#### Data in this exercise ####
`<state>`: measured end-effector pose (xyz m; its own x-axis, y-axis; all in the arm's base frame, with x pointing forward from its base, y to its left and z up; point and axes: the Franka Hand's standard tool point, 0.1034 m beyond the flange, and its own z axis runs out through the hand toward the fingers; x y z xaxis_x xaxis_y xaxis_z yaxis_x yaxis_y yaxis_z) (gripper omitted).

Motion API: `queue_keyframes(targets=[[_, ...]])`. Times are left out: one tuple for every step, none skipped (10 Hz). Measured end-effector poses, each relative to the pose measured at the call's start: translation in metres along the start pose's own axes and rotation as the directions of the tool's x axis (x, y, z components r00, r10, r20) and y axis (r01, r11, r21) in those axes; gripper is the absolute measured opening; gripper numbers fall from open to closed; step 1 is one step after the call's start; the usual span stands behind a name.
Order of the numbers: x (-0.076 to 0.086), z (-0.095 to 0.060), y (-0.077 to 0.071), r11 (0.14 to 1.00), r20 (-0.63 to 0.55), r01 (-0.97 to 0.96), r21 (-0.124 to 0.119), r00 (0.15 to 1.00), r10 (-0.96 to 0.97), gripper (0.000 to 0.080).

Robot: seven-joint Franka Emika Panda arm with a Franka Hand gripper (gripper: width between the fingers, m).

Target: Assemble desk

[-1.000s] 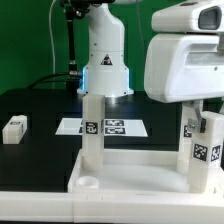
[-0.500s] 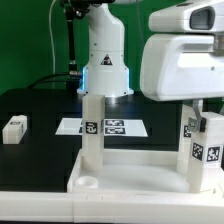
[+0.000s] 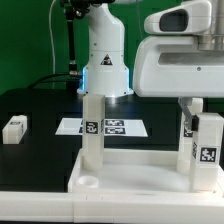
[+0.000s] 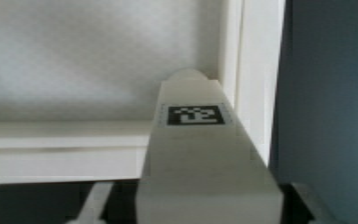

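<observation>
The tabletop point(image 3: 130, 172) lies at the front, with a standing leg point(image 3: 92, 128) upright in its corner socket. The gripper point(image 3: 203, 110), jaws half-closed, clamps the right leg point(image 3: 206, 150). The wrist view shows that leg close up. Only the exterior view shows the loose leg point(image 3: 14, 128).

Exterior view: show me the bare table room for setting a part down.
Free: the black table between the loose leg and the marker board, and behind that leg. Crowded: the exterior view's right, where the gripper clamps a corner leg over the desk panel.
</observation>
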<state>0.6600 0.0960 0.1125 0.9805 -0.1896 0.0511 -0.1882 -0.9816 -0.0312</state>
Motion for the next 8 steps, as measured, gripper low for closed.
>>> queue_keyframes(targets=[[-0.0001,0.0003,-0.0004,0.995,0.001,-0.104,0.003,0.995,0.104,0.0289],[0.0002,0.0007,-0.0012,0.981,0.0,-0.193,0.007,0.981,0.193,0.0289],[0.0015,0.0011,-0.0013,0.94,-0.006,-0.341,0.015,0.94,0.341,0.029],[0.0017,0.0012,-0.001,0.899,-0.005,-0.437,0.017,0.899,0.437,0.029],[0.0014,0.0013,-0.0009,0.854,0.003,-0.52,0.021,0.854,0.52,0.029],[0.0012,0.0013,-0.0009,0.8,0.007,-0.599,0.019,0.801,0.599,0.029],[0.0011,0.0013,-0.0011,0.765,0.01,-0.644,0.018,0.765,0.644,0.029],[0.0012,0.0013,-0.0009,0.734,0.01,-0.679,0.017,0.734,0.679,0.029]])
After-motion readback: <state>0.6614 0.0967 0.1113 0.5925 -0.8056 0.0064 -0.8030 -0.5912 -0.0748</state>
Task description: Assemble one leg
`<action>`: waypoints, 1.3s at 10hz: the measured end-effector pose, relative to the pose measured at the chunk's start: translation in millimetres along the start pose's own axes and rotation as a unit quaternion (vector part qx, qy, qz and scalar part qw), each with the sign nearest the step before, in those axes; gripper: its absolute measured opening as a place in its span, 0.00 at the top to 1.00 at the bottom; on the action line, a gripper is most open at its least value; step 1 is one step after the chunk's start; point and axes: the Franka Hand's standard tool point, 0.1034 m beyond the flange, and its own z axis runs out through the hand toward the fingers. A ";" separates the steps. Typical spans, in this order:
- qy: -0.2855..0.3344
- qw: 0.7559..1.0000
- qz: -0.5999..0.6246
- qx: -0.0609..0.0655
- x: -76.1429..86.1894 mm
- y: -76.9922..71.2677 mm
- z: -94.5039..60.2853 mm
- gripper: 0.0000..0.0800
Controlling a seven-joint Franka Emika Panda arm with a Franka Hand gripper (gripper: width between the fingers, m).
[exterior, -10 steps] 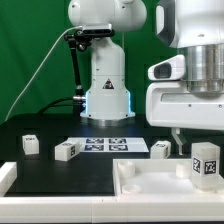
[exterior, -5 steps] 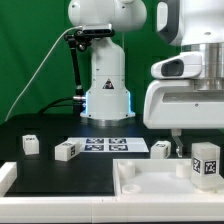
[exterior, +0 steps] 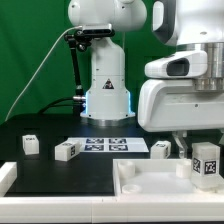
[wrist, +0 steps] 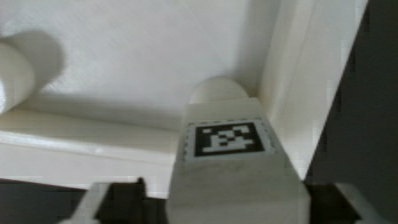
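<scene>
My gripper [exterior: 200, 150] is shut on a leg [exterior: 205, 165], a small white block with a black-and-white tag, and holds it upright over the right end of the large white rimmed board [exterior: 140, 186]. In the wrist view the leg [wrist: 228, 150] runs out from between my dark fingers [wrist: 125, 205], its far end near an inner corner of the board [wrist: 125, 90]. Whether the leg touches the board cannot be told.
Three more legs lie on the black table: one at the exterior view's left [exterior: 31, 144], one beside it [exterior: 66, 150], one by my gripper [exterior: 160, 149]. The marker board [exterior: 112, 145] lies mid-table. The robot base [exterior: 107, 80] stands behind.
My hand has shifted slightly toward the exterior view's left. The leg stays held in nearly the same place.
</scene>
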 end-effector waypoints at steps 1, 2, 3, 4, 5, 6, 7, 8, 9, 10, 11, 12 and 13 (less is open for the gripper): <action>0.000 1.000 0.000 0.000 -0.1 0.1 0.1 0.63; 0.000 1.000 0.000 0.000 -0.1 0.2 0.2 0.64; 0.000 1.000 0.013 0.000 -0.2 0.1 0.2 0.64; 0.000 1.000 0.020 0.001 -0.2 0.4 0.2 0.64; -0.001 0.998 0.065 0.009 -0.6 0.9 0.6 0.64; -0.003 0.989 0.148 0.016 -1.4 -0.2 1.6 0.64; -0.003 0.976 0.217 0.019 -1.2 -0.9 2.0 0.64; -0.005 0.958 0.286 0.019 -1.3 -1.5 2.2 0.64; -0.007 0.935 0.354 0.019 -1.6 -1.4 2.4 0.64; -0.009 0.910 0.413 0.019 -2.0 -1.5 2.6 0.64; -0.010 0.883 0.470 0.018 -2.3 -3.3 3.0 0.64; -0.010 0.841 0.541 0.015 -2.4 -4.8 3.1 0.64; -0.010 0.806 0.592 0.012 -2.4 -5.6 3.2 0.63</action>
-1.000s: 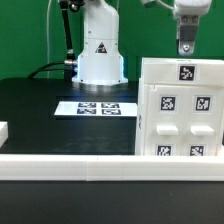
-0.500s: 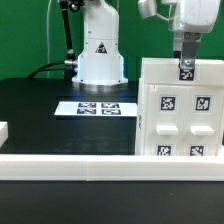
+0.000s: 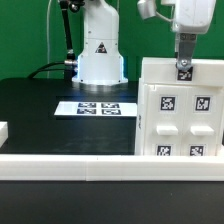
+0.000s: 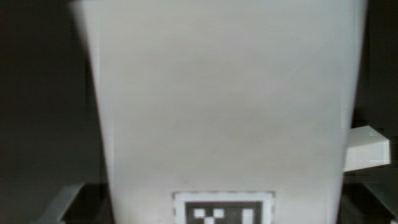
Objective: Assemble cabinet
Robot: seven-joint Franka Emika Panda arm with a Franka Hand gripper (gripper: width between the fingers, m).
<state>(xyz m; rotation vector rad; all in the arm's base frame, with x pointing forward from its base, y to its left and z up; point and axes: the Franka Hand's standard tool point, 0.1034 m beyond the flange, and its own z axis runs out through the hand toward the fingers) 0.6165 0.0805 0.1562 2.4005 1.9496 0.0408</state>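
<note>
The black table (image 3: 40, 110) fills the left and middle of the exterior view, with the arm's white base (image 3: 100, 50) in the upper middle; along the bottom edge of the frame runs a long white border rail (image 3: 70, 165); the cabinet (image 3: 180, 115) stands upright at the right of the frame, just behind that rail, its tagged face toward the camera with small tagged panels set into it; the marker board (image 3: 98, 108) lies flat on the table at mid-frame, well apart from the cabinet; a small white block (image 3: 3, 130) shows at the left edge. The gripper (image 3: 184, 60) hangs at the upper right, down at the cabinet's top edge beside the uppermost tag; the fingers seem to straddle that top wall, but whether they are pinching it or merely spread around it I cannot tell. In the wrist view the cabinet (image 4: 214, 100) fills nearly the whole picture as a pale slab, a tag at the lower middle, which suggests the camera is very close above the wall. The step in hand looks like gripping the top wall; to do it well, the fingers should seat deep and square on the wall before closing, centred so the box does not twist, and any lift or push should be slow, since the box is tall and the rail sits close in front.
</note>
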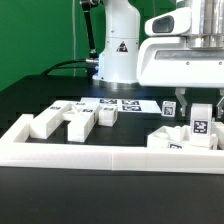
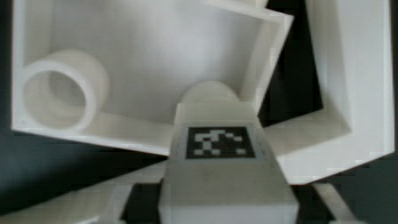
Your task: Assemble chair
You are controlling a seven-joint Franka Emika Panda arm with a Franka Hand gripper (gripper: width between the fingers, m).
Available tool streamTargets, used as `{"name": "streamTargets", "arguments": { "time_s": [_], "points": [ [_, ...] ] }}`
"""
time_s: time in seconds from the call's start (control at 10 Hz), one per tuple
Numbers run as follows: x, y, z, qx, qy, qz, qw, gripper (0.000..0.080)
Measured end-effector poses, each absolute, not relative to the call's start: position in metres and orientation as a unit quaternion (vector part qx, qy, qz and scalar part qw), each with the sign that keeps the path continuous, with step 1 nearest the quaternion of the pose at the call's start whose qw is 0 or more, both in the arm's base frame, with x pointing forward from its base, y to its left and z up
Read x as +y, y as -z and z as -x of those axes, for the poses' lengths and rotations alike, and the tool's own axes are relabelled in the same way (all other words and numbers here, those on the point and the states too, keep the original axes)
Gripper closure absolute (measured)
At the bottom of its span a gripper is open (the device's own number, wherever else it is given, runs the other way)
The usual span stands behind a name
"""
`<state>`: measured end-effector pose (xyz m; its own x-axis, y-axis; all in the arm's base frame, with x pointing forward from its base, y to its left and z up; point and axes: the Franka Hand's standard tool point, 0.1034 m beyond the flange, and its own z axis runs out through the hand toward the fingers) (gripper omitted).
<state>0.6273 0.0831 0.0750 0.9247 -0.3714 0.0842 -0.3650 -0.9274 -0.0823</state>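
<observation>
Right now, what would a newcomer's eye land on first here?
The gripper hangs low over a cluster of white chair parts at the exterior view's right, behind the border wall. In the wrist view a tagged white block fills the middle, a round-holed piece beside it. More loose parts lie at the exterior view's left.

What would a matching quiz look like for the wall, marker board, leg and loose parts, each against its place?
Things:
1 wall
2 marker board
3 leg
4 loose parts

Places:
A at the gripper
B nearest the exterior camera
C on the exterior view's left
D flat, behind the loose parts

Pairs: 1-B, 2-D, 3-A, 4-C
</observation>
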Motion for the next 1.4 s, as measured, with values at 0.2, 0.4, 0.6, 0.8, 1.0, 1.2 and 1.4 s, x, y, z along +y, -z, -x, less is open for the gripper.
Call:
{"name": "streamTargets", "arguments": {
  "time_s": [0.2,0.4,0.6,0.8,1.0,1.2,1.4],
  "points": [
    [0.0837,-0.0745,-0.627,0.272,0.046,0.96,0.037,0.0511],
    [0.0854,-0.0744,-0.6266,0.361,0.041,0.931,0.042,0.051],
    [0.0868,-0.0741,-0.6261,0.462,0.035,0.885,0.049,0.0509],
    [0.0887,-0.0735,-0.6257,0.57,0.025,0.819,0.058,0.0509],
    [0.0897,-0.0732,-0.6258,0.636,0.017,0.769,0.064,0.0509],
    [0.0907,-0.0732,-0.627,0.696,0.008,0.714,0.072,0.0509],
    [0.0926,-0.0733,-0.6274,0.747,0.003,0.661,0.073,0.0509]
  ]
}}
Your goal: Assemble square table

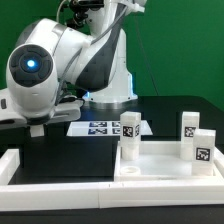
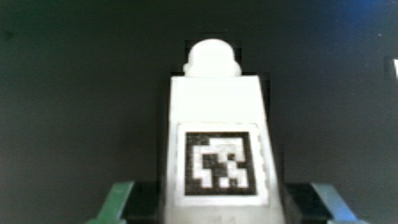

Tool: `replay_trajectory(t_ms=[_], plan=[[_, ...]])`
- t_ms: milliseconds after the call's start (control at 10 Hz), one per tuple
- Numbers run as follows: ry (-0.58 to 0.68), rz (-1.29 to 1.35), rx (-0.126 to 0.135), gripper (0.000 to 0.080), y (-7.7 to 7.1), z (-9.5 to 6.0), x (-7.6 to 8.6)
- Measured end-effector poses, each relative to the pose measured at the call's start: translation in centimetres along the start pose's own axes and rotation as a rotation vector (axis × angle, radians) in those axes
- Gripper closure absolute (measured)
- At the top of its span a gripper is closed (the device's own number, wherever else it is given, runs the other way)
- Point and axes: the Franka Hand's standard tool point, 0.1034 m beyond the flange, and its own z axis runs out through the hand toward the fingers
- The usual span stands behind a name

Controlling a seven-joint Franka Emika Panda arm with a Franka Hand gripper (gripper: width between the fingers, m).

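Note:
In the wrist view a white leg post [image 2: 217,110] with a black-white tag lies on the black table, its rounded tip pointing away from me. My gripper [image 2: 219,205] is shut on its near end, one finger on each side. In the exterior view the gripper [image 1: 37,127] hangs low at the exterior view's left, mostly hidden by the arm, and the held post does not show. The square table top [image 1: 160,168] lies at the exterior view's right. Three more leg posts [image 1: 129,130] [image 1: 190,124] [image 1: 203,148] stand upright on or beside it.
The marker board [image 1: 100,127] lies flat behind the table top, near the arm's base. A long low white border wall [image 1: 60,196] runs along the table's front and up the exterior view's left side. A green wall stands behind.

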Motion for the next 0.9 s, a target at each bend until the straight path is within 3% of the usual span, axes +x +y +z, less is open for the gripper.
replay_trajectory(t_ms=[100,200,300,400,500,700,800,900], plan=[[-0.004,0.000,0.001,0.0511,-0.4,-0.4,0.0],[-0.043,0.003,0.028,0.0511,-2.4,-3.9,-0.8],[-0.005,-0.024,0.006,0.0510,-2.2,-7.4,-1.2],[-0.001,-0.012,0.004,0.0510,-0.8,-8.6,-1.9],[0.016,-0.003,-0.001,0.0510,-0.5,-8.2,-1.5],[0.154,-0.014,-0.021,0.0510,-0.1,-8.7,-1.0],[0.208,-0.001,-0.013,0.0510,-0.8,-9.4,-1.1],[0.290,-0.015,-0.012,0.0510,-2.7,-13.1,-0.7]])
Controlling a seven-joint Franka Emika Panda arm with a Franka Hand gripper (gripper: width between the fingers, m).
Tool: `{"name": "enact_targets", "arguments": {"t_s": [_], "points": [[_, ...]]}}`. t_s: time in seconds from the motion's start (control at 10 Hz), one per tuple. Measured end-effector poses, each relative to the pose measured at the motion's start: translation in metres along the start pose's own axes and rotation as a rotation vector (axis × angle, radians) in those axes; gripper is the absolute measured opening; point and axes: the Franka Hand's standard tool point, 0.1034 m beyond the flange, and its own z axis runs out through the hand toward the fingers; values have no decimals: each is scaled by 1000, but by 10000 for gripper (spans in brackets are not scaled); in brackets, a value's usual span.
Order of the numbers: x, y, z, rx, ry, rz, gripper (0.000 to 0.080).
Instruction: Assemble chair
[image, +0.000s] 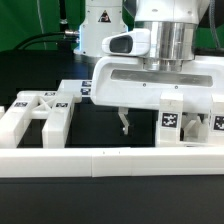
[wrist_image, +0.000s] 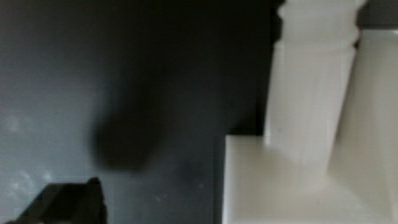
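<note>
White plastic chair pieces lie on the black table (image: 95, 130) just behind the long low border wall (image: 110, 162). Behind the wall's end on the exterior view's left rests the X-braced frame (image: 40, 110). Farther back from the wall is a flat slab (image: 68, 88) bearing a square tag. Behind the wall's middle-right stands a tagged post piece (image: 170, 115), and more white pieces (image: 205, 120) crowd beyond it toward the exterior view's right.

The gripper (image: 146, 125) hangs over the dark gap behind the wall's middle, between the frame and the post piece. Its fingers are spread wide and grip nothing. One finger (image: 123, 123) shows plainly, while the post piece blocks sight of the other. In the wrist view a turned white post (wrist_image: 317, 80) rises from a white block (wrist_image: 311, 180), and a dark fingertip (wrist_image: 71, 203) sits well apart from both.
</note>
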Motion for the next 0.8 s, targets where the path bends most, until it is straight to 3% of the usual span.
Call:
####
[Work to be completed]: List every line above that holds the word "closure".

[The answer]:
Gripper closure absolute (measured)
- Gripper closure absolute (measured)

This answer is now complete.